Obviously, you need to read each and every word of them, but for now I will condense this mass of words into six key points for you:
  1. The barriers to delivering emulations of preserved software are no longer technical. Rhizome's Theresa Duncan CD-ROMs, the Internet Archive's Software Library, and Ilya Kreymer's oldweb.today are examples of emulations transparently embedded in the Web. Fabrice Bellard's v86 Javascript emulator allows you not merely to run Linux or OpenBSD in your browser, but even to boot your own floppy, CD-ROM or disk image in it.
  2. The cost of preparing such emulations is still too high. Some progress has been made towards tools for automatically extracting the necessary technical metadata from CD-ROMs, but overall the state of ingest tooling is inadequate.
  3. Most ways in which emulations are embedded in Web pages are not themselves preservable. The Web page embeds not merely the software and hardware environment to be emulated, which should remain the same, but also the particular technology to be used to emulate it, which will change. That's not the only problem. One-size-fits-all emulation delivers some users a miserable experience. The appropriate emulation technology to use depends on the user's device, browser, latency, bandwidth, etc. What's needed is a standard for representing preserved system images and metadata, an emulation mime-type, and an analog of pdf.js, code that is downloaded to work out an appropriate emulation at dissemination time.
  4. Emulation of software that connects to the Internet is a nightmare, for two reasons. First, it will almost certainly use some network services, which will likely not be there when needed. Second, as the important paper Familiarity Breeds Contempt shows, the software will contain numerous vulnerabilities. It will be compromised as soon as it connects.
  5. Except for open source environments, the legal framework in which software is preserved and run in emulation is highly problematic, being governed by both copyright, and the end user license agreement, of every component in the software stack from the BIOS through the operating system to the application. Because software is copyright, national libraries with copyright deposit should be systematically collecting it to enable future emulations. The only systematic collection I'm aware of is by NIST on behalf of the FBI for forensic purposes.
  6. Even if the cost of ingest could be greatly reduced, a sustainable business model for ingesting, preserving and disseminating software is nowhere to be seen.
As usual, the full text of these remarks with links to the sources will go up on my blog shortly after this session.

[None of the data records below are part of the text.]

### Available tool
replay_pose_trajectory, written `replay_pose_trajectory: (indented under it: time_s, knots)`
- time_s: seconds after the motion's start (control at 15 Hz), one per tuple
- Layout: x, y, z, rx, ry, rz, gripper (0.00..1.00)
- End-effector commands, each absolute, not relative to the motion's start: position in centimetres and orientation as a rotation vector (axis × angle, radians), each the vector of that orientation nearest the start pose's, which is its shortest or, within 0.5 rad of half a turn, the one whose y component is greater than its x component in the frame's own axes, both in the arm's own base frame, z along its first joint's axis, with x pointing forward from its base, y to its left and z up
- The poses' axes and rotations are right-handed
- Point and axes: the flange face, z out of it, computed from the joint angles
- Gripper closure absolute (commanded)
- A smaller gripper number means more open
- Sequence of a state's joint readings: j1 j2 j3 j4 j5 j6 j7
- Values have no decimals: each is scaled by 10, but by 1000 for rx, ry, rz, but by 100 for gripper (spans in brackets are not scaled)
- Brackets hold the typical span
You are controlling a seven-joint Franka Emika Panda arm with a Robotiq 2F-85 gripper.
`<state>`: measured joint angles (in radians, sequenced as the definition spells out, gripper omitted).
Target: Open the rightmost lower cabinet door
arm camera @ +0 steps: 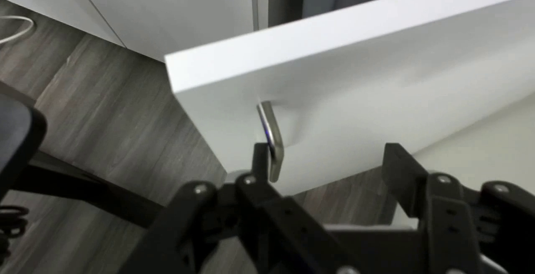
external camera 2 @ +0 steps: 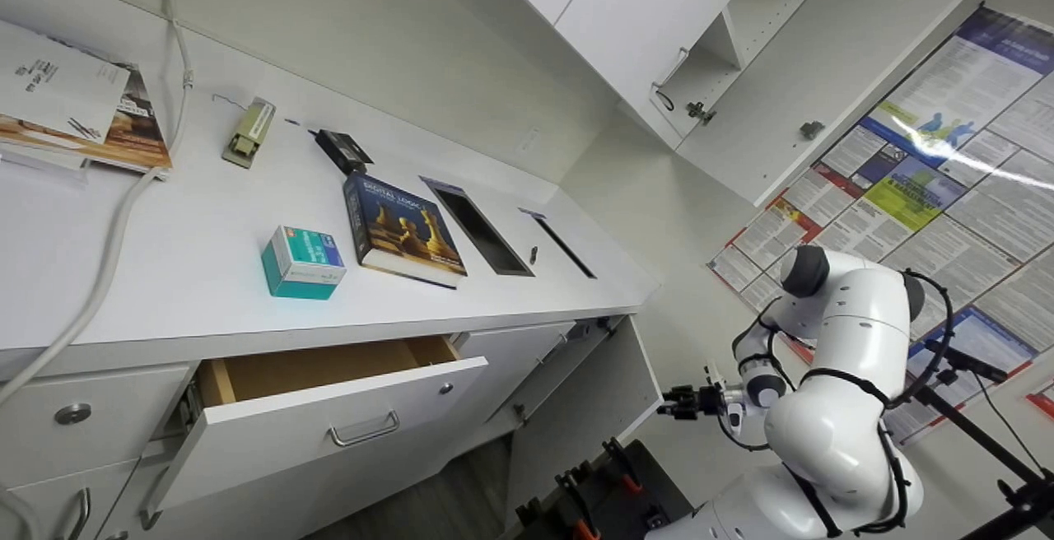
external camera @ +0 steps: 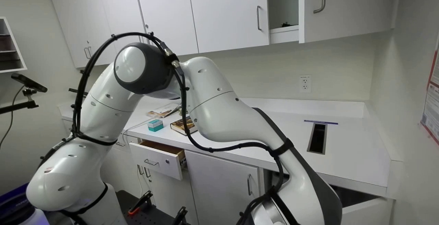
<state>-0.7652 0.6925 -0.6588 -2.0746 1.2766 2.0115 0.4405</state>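
- The door [arm camera: 376, 86], rightmost of the lower cabinets, stands swung out from its frame beside the side wall [external camera: 406, 108]; a dark opening [external camera: 353, 196] shows behind it in an exterior view.
- The gripper [arm camera: 330, 167] reaches toward the door's outer face in the wrist view, its jaws spread wide.
- The door's silver handle [arm camera: 271, 140] sits just beside one finger [arm camera: 260, 161], on the side of the gap; whether metal and pad touch cannot be told.
- In an exterior view, the gripper appears at the door's free edge; contact there is also unclear.
- The white arm [external camera: 212, 94] arches across the foreground of an exterior view, black cables [external camera: 210, 149] strapped along its links.
- A drawer [external camera 2: 296, 421] juts out beneath the white counter [external camera 2: 198, 293] in both exterior views.
- On the counter, a teal-and-white box [external camera 2: 305, 264] stands near a book [external camera 2: 408, 227] titled "Digital Logic"; magazines [external camera 2: 136, 124] lie well apart from them, beside a white cord [external camera 2: 114, 239].
- Overhead, an upper door [external camera: 346, 9] hangs open in both exterior views.
- Posters [external camera 2: 906, 161] line the wall beyond the arm.
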Motion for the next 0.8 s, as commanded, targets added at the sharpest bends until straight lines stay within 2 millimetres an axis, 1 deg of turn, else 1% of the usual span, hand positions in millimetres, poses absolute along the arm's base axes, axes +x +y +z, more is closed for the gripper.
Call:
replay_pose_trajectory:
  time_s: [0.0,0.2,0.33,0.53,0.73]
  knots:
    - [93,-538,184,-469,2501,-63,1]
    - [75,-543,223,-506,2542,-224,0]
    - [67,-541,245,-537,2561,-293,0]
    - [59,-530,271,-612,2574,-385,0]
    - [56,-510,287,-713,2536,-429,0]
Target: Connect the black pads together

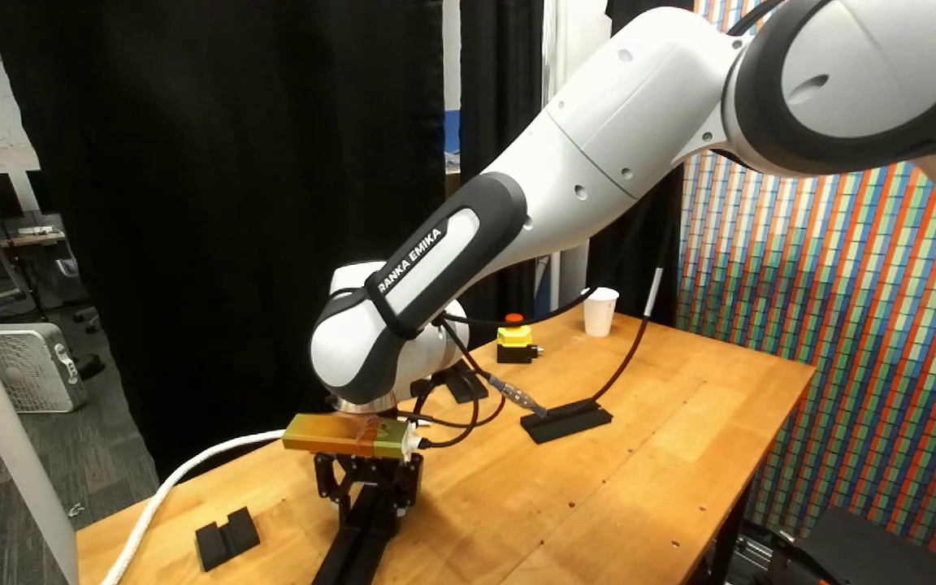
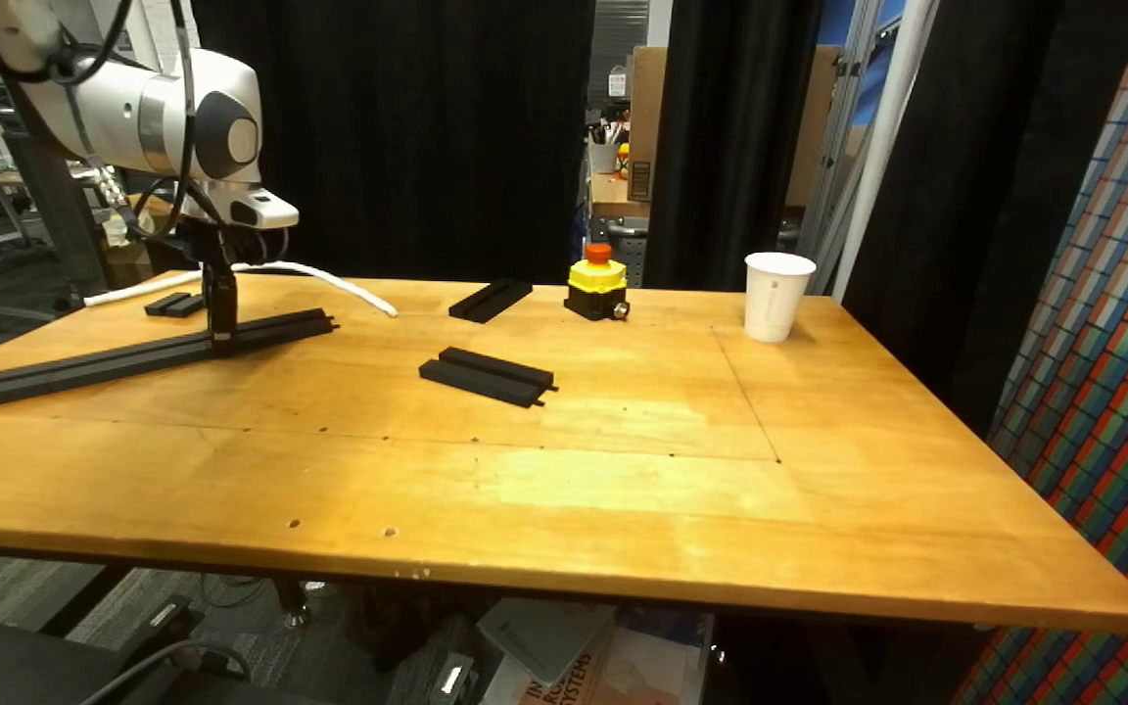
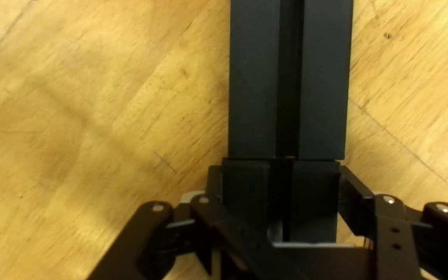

I was also asked to prepare a response to one of the questions to be used to spark debate:
Economic sustainability: What evidence is required to determine commercial viability for software preservation services? Can cultural heritage institutions make a business case to rights holders that preserving software can co-exist with commercial viability?
I decided to re-formulate the two questions:
  • Can closed-source software vendors be persuaded to allow their old software to be run in emulation? The picture here is somewhat encouraging. Some major vendors are cooperating to some extent. For example, Microsoft's educational licenses allow their old software to be run in emulation. Microsoft has not objected to the Internet Archive's Windows 3.x Showcase. I've had encouraging conversations with senior people at other major vendors. But this is all about use of old software without payment. It is not seen as depriving the vendor of income.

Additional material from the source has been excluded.